Chego da rua
meio cambaleante, um tanto quanto bêbada para falar a verdade. O hotel onde
estou hospedada é um lixo, mas até as pulgas falam francês. Ora, o que mais eu
poderia esperar? É minha primeira noite em Paris! Recosto a cabeça na parede e
fecho os olhos, o mundo não para de girar e estou completamente atordoada. Não
saberia dizer ao certo se é por causa do que bebi, ou do que cheirei, talvez
seja do que não comi, mas não me sinto mal, apenas tonta. Minha alma partilha
da escuridão, podridão e lascividade do lugar. Ouço gritos e gemidos de alguém,
acho que algum casal está fazendo o que eu queria fazer nesse exato momento,
deve ser no quarto ao lado. Seria muita ingenuidade minha achar que as paredes
daquela espelunca seriam suficientemente grossas para inibir certos barulhos.
Meu cérebro
volta a funcionar lentamente, ainda acho que devia parar com as drogas.
Relembro tudo o que aprontei nessa primeira noite. Certamente muitas coisas que
jamais faria no meu reino “Tão, Tão Distante”, lá onde sinto-me obrigada a ser
princesa, lá onde não posso ser borralheira nem mesmo de brincadeira. Mas bem,
aqui sou uma completa desconhecida, posso fazer o que quiser e com quem quiser.

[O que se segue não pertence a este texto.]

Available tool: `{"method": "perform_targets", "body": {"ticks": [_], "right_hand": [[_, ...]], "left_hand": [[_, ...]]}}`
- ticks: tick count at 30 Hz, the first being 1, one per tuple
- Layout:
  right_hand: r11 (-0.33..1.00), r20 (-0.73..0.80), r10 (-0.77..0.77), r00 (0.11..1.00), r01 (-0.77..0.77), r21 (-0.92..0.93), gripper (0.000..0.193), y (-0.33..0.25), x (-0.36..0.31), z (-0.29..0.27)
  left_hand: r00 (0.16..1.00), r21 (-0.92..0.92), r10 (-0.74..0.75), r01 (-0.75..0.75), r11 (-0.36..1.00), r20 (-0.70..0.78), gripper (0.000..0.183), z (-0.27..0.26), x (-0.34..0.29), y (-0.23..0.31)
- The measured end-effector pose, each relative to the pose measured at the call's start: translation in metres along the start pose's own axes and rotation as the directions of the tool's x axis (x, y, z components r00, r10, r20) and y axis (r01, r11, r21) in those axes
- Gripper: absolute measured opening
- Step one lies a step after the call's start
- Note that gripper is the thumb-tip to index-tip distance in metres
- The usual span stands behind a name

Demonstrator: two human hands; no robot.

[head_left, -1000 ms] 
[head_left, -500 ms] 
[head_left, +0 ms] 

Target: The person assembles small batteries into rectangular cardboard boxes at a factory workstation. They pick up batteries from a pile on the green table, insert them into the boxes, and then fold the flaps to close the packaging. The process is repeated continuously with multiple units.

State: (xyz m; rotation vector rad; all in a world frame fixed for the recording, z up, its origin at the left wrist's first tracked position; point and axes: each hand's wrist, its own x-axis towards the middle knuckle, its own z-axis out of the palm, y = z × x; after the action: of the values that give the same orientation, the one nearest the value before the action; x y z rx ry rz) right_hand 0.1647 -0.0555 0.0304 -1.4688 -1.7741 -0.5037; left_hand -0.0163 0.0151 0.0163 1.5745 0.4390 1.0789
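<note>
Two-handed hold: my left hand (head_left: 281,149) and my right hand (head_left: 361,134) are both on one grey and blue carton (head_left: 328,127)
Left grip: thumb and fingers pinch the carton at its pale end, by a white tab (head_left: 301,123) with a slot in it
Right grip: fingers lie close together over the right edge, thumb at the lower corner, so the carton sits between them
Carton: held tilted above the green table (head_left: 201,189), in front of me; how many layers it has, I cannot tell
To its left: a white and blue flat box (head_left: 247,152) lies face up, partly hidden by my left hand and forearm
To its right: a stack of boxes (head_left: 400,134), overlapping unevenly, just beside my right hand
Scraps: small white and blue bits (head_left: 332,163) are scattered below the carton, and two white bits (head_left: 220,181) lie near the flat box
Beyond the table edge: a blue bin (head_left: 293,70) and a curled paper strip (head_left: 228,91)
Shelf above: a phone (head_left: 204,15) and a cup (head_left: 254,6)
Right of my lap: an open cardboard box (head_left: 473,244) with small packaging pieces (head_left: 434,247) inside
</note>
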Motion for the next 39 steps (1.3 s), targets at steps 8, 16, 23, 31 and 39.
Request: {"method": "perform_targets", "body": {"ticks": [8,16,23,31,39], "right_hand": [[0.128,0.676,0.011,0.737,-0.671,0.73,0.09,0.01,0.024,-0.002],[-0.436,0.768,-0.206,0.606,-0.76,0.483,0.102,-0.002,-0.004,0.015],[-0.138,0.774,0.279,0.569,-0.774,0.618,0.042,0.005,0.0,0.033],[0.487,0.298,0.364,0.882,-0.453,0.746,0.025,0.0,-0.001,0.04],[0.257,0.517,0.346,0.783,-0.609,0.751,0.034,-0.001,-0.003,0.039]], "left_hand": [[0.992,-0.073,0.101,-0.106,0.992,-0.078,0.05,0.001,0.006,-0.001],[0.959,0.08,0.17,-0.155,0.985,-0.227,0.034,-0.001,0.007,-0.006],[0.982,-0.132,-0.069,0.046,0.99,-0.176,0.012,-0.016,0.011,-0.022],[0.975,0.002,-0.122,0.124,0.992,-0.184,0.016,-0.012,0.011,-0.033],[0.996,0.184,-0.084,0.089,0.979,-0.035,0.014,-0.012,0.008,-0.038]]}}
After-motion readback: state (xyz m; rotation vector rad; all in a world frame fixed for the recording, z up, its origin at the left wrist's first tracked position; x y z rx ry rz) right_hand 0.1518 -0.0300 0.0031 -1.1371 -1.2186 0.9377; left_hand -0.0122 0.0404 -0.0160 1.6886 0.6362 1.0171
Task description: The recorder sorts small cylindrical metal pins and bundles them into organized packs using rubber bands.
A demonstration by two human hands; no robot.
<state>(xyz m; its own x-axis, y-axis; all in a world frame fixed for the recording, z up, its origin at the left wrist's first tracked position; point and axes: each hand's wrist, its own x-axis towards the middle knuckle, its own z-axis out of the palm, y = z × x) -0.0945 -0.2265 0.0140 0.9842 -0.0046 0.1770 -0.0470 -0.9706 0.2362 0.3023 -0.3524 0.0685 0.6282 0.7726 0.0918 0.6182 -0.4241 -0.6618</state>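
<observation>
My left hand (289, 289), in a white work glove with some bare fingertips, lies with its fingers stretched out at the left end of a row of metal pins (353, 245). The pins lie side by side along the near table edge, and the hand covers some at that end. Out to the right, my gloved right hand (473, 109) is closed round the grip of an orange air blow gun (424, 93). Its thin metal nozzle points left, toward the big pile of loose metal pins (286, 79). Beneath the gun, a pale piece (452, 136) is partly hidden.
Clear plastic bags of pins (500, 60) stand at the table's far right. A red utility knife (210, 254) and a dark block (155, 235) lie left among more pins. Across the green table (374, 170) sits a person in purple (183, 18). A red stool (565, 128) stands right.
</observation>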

Serei toda de Paris e Paris será minha, uma troca mais do que justa. Comecei o
dia viajando, horas e horas dentro daquele avião, não via a hora de estar na
“Cidade Luz”. Já havia estado em Paris tantas vezes, em sonhos, em revistas, em
sites de busca na internet, nos filmes... E depois de tanto tempo querendo
estar aqui, ansiando por essas ruas e belos cafés, o que eu mais queria era ir
a uma grande roda gigante, alguma que me possibilitasse uma vista panorâmica da
cidade. Quero gravar essa cidade em minhas memórias de forma permanente e
minha, uma memória tão minha que jamais pensem em escrever sobre ela, ou
transformá-la em filme. Será algo entre Paris e eu. Porém hoje, bem... Hoje
quis ir além, não queria agir como uma turista qualquer e embora eu queira,
imensamente, visitar a Torre Eiffel, ir a um café chique e ler um livro
enquanto tomo algo gostoso e que esquente meu corpo, hoje eu quis ser francesa.
É isso mesmo, ser francesa. Esquecer tudo antes de hoje e me sentir uma com a
cidade, uma com o povo, uma francesa da gema. E foi o que fiz. Flashes da noite
bailam em minha memória, meus olhos ainda estão entorpecidos pelas substâncias
que ingeri a noite toda. Mas não me arrependo, tenho até uma boina e um
cachecol tipicamente franceses comigo, tudo para jamais me esquecer de que uma
princesa também pode se divertir, sem medos, sem receios...
Ops! Só agora
me dei conta de que estou sem um pé da minha bota... Olho ao redor e nada
encontro. Procuro nos flashes da minha mente, por onde fui, com quem falei, se
havia alguma forma de ter deixado a bota por um dos tantos lugares que fui
hoje. De repente veio um flash mais vívido, mais nítido. Vejo olhos escuros, um
sorriso lindo, encantador. Lábios de um vermelho torturante, pediam beijos.
Cabelos longos e negros. Pele alva, e o português com sotaque francês mais
lindo do universo... Bem, acho que amanhã terei que procurar minha bota.